The significant initiatives adopted by Cliffs to lower the costs, including selloff and restructuring, are expected to reduce the huge debt on the company and allow it to return to profitability with time.

Cliffs is believed to have survived the tough market competition by maintaining superior quality of production at reasonable costs mainly due to significant cost-cutting efforts taken by the company.

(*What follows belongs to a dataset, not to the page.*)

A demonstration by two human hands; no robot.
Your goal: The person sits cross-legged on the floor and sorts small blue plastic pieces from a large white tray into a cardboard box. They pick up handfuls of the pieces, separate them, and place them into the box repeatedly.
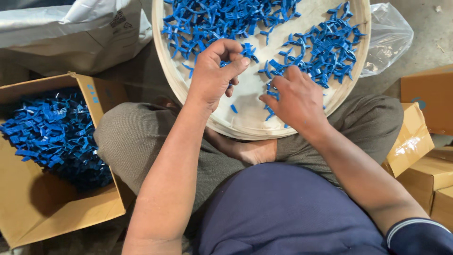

The fresh supply by the Cliffs in the Great Lakes is under sharp scrutiny for superior quality standards and is seen to be well ahead of the quality offered by its competitors regarding the superior production and reliable supply of iron ore pellets.

The higher quality production of Cliffs compared to its key competitors is estimated to drive significant customer traction for company products and enhance its visibility in an extremely crowded marketplace with lots of vendors.

There are mounting problems for Cliffs in its mines at Australia with iron ore pricing trend depicting a 42% decline in 2014 to a five-year low. However, Cliffs plans on countering the major decline through a significant buyback of its majority of shares and sale of key foreign assets. Still, the future growth prospects seem unstable with any major turnaround needing strategic accomplishment of counter techniques. Hence, the key analysts see Cliffs as an extremely risky investment with no significant shareholder returns expected soon.

Conclusion

Overall, the investors are advised to “Hold” their position in Cliffs Natural Resources Inc. looking at the poor company valuations and declining growth prospects with PEG ratio of -59.72, depicting no growth but decline compared to solid industry’s growth average of 0.24. The profit margin of -156.24% represent no profit but loss. Also, Cliffs has a poor record of earnings per share growth. In addition, Cliffs is hugely debt-laden with significant total debt of $3.15 billion against weaker total cash of just $290.90 million, restricting the natural resources major to plan for future strategic investments.